В миру - страница 40



– Ага, бечь. Как? Я притворюсь покойником вместо аббата Фариа, ты меня зашьешь в мешок и его сбросят в море с крепостной стены?

– Да ты че, братан! – Вытаращился Виктор. – Нафиг такие сложные движения? Просто реально бечь, ногами!

Он глядел на меня, как на идиота, не понимавшего самого простого, самого элементарного. Ему это казалось простым – взять и убежать. Как берет, и вдруг взлетает птица. А в моих глазах придурком выглядел Виктор:

– Ну убегу, допустим. Не знаю, как, но убегу и что? Ловить не будут? Сбежал человек, и пускай? Умер Максим – и хрен с ним?!

– А че не хрен-то, – возразил Виктор. – Тебя сюда как спустили? Тебя спустили, даже не оформив. Чисто время выждать, чтобы башка подсохла и чтоб ты до времени чего еще не накосяпорил.

Я не понимал. Виктор аж пыхтел от усердия, но слов не находил:

.– Они даже показания твои – в урну. Ты не оформлен. А это значит, ёж-мнешь, если сбежать, то никакого побега не будет, пихать меня в сад. Нет дела – нет тела, допер?

Я, наконец-то, допер:

– А сбежать-то как?

– Как, как! Каком кверху! – Ухмыльнулся Виктор. – Будет шанс!

– Любка-то меня сдаст все равно, – возразил я.

– Сдаст или нет, это мы еще поглядим, – ухмыльнулся Виктор. – Одно дело сдавать того, кто пойман, а другое – кого ещё поймать нужно. Ты сегодня сбежишь, Любку завтра выпустят, а послезавтра ты его зарежешь, – понимаешь логику? Вот и Любка понимает! А не понимает если, я растолкую. Я то здесь остаюсь…

В это время в коридоре загрохотало – отпирались, лязгая, засовы.

– Ну вот, пора и прощаться, – ухмыльнулся Виктор. – Вот и твой шанс.

***

– Ну что, жулье, жрать хочем? – Бравый милицейский сержант, вопреки всем правилам, расхаживал по камере как заправский дембель по курилке – заломив шапку на затылок и раскручивая на кожаном шнурке связку ключей.

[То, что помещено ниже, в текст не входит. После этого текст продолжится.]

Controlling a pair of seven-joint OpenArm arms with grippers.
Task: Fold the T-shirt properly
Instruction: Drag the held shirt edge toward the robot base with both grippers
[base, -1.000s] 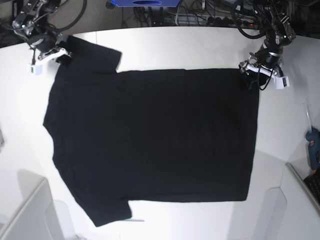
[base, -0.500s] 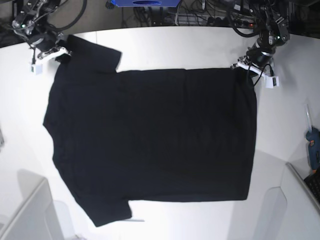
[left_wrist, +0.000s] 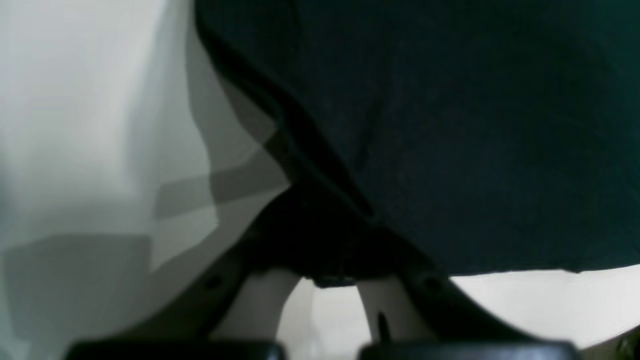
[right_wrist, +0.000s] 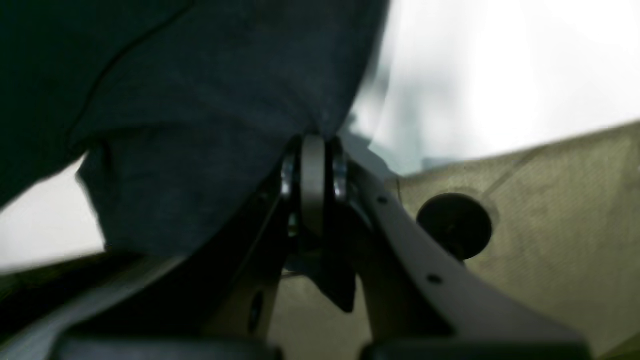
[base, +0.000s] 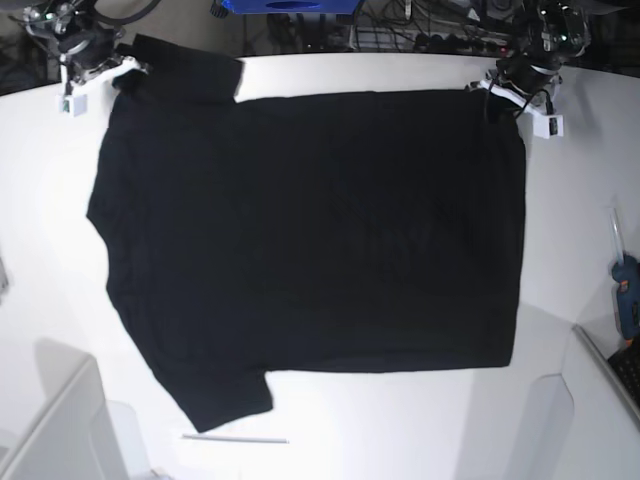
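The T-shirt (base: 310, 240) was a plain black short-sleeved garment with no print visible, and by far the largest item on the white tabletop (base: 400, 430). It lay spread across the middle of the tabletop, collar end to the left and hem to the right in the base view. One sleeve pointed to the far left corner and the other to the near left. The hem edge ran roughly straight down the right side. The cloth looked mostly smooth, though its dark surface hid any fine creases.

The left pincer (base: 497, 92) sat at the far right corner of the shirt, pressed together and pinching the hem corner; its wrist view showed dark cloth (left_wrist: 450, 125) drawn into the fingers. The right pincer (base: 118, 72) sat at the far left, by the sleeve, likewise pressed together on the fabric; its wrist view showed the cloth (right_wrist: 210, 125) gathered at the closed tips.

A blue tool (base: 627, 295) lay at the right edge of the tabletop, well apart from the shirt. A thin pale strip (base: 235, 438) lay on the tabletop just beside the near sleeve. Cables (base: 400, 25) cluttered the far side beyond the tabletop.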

Тусклая лампочка облескивала на кокарде сержанта, как лучик надежды. Огарочный такой, от растекшейся по блюдцу свечки, весь в копоти, огонек.Сержант же вдруг подскочил к нарам с больным дедом:

– Не понял, воин, – затыкал он его в бок резиновой палкой. – А чего это мы лежим, начальство не приветствуем?

– Хорош, начальник, – заступился за деда Виктор. – Он болен, не видишь? Ему жить – на две хапки чифира, а ты его строишь.

– А ты у нас самый разговорчивый, да? – Дернулся на Виктора мент.

Тот делано прикрылся руками.

– Не ссы. Солдат ребенка не обидит, – заржал мент. – Давай-ка, на выход. За баландой поедем.

Огонек надежды тлел и угасал.

– Дак это, начальник, я то, это, я то че, я поеду, пихать меня в сад, – всплеснул, раскинув пальцы, руками Виктор.– Я то хоть щяс. Воздуха хоть глотну. Только меня следователь Делокроев как раз поднять должен к себе на следствие. Они поди недовольны будут? Где, скажут, Бражников? А им что в ответ? Опять по месяцу картина не сойдется у них, вам же потом и вставят…

Хрупкий разум сержанта не смог долго выносить этой ахинеи. Однако сержант уяснил – Виктор важная персона в следственном делопроизводстве, и отступился.

– Тогда ты, – мент ткнул палкой в Любку. Тот сидел на краю нар и глядел на сержанта сколь затравленно, столь и раболепно.

Уголек погас. Прозрачный, легковейный дымок веялся над остывающей золой надежды.

– Да ты че, командир, – взвился коршуном Виктор. Он на глазах перехватывал у тюремщика инициативу. – Это ж Любка, ты взгляни! Он же дырявый, как скважина. Он же офоршмачит нас всех.